In the concentration camp, some collaborated but I have to say that the Czechs didn’t
Libuše Nachtmannová, born Marianová, was born on January 9, 1919, in Roudnice nad Labem. She went to elementary and grammar school in Roudnice nad Labem, where she passed her school leaving exam in 1938. She was in the Scout and Sokol youth organizations. In September 1938 she started her university studies in the field of pharmaceutics in Prague, but had to interrupt her studies in the fall of 1939, when the universities were closed down.
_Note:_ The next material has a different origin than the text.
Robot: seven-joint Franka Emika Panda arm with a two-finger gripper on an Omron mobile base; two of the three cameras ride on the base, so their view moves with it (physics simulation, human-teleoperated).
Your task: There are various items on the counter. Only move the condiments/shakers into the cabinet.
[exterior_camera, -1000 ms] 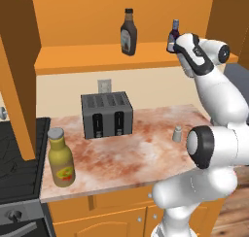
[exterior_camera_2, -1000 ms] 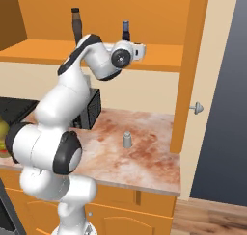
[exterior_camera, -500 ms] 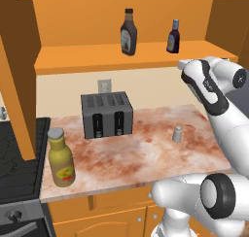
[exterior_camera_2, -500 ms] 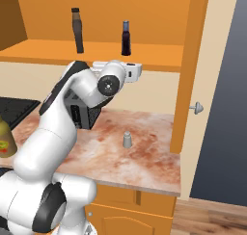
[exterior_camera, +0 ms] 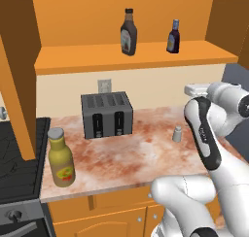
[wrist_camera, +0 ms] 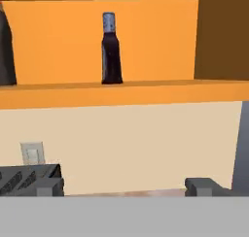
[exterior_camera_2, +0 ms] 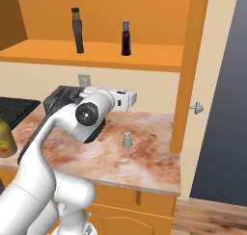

After that she worked in Prague in a German company. In 1939 she was invited to join the underground resistance movement Defense of the Nation (DN). Her task was to organize the transfer of radios and their operators to new places. She also accompanied members of the DN who were fleeing from Czechoslovakia. Libuše Nachtmannová was arrested in a counterstrike of the Gestapo at the DN in October 1941, in which the DN was crushed. After several interrogations she was sent to the concentration camp Ravensbrück, where she stayed till the end of the war. She was on the so-called death march, from which she managed to escape. After the war she got married and had a son. She also managed to finish her pharmaceutics studies and since 1949 till her retirement worked in the Research institute for plant processing in Prague-Ruzyně. She died 28. 8. 2013.